City of Fresno, 2007 Cal. LEXIS 7702 (Cal., July 18, 2007) PRIOR-HISTORY: APPEAL from a judgment of the Superior Court
of Fresno County, No. 05CECG02617, Rosendo Pea, Jr., Judge. COUNSEL: Griswold, LaSalle, Cobb, Dowd & Gin,
Raymond L. Carlson and Kristine M. Howe for Plaintiffs and Appellants. Hatch & Parent, Lisabeth D. Rothman
and Robert J. Saperstein for Defendants and Respondents. JUDGES: Dawson, J., with Vartabedian, Acting P.

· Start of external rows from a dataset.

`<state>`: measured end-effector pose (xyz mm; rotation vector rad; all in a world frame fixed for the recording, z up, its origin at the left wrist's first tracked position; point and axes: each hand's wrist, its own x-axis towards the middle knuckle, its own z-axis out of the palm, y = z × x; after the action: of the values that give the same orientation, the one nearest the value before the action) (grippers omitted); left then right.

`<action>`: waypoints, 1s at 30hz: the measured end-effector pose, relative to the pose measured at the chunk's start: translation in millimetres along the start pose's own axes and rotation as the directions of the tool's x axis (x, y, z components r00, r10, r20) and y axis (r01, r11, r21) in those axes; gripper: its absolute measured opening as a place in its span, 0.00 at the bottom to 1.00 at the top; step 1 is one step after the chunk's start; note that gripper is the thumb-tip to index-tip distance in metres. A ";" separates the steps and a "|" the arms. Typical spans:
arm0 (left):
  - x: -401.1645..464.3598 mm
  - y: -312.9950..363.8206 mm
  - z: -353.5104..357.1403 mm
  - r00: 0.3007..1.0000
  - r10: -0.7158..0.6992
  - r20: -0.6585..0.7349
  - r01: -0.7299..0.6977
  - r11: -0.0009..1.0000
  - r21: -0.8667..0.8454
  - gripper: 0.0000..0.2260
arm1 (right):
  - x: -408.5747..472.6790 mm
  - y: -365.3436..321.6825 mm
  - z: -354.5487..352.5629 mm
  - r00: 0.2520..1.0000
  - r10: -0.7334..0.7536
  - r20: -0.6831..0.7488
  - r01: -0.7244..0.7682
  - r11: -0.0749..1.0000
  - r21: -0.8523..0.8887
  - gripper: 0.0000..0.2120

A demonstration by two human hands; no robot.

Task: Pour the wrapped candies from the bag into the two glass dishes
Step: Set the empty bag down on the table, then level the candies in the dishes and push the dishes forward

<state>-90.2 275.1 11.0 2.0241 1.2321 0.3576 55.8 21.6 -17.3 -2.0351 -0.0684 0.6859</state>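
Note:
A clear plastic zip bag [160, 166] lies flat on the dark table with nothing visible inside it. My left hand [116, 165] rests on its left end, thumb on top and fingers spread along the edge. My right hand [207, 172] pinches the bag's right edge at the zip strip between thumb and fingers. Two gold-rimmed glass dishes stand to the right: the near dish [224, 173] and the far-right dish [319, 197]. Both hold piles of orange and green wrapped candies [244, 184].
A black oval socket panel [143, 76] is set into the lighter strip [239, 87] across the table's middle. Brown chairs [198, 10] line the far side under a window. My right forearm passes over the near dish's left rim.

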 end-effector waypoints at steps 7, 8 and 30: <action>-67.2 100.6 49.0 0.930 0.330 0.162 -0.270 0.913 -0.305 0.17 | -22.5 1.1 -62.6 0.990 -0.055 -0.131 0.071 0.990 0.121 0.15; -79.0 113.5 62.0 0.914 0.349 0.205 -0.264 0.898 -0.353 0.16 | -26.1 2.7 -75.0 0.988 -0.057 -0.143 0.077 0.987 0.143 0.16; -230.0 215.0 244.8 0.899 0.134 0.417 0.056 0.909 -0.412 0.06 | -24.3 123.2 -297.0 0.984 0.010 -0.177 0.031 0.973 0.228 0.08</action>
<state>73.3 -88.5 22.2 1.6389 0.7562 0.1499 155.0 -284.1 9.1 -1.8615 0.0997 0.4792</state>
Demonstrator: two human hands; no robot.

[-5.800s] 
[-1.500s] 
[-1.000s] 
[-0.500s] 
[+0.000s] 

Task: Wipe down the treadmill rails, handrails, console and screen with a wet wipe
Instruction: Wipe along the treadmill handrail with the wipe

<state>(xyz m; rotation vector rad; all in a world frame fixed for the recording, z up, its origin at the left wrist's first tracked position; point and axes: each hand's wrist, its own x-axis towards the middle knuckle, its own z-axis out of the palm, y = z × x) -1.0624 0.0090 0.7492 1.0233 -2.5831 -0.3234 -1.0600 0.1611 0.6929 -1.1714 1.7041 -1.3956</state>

J., concurring. OPINION BY: DAWSON OPINION DAWSON, J.--Appellants contend that the
superior court committed reversible error when it dismissed their petition for
a writ of mandate to enforce the California Environmental Quality Act (CEQA) 1 and subsequently denied them relief from
the dismissal under Code of Civil Procedure section 473. 1 Public Resources Code section 21000 et
seq. All further statutory references are to the Public Resources Code
unless otherwise indicated. We
conclude that the superior court correctly interpreted and applied the
dismissal provisions contained in section 21167.4. Dismissal of the CEQA
petition occurred because appellants did not file a request for hearing within 90 days of filing their
petition, as was required by subdivision (a) of section 21167.4.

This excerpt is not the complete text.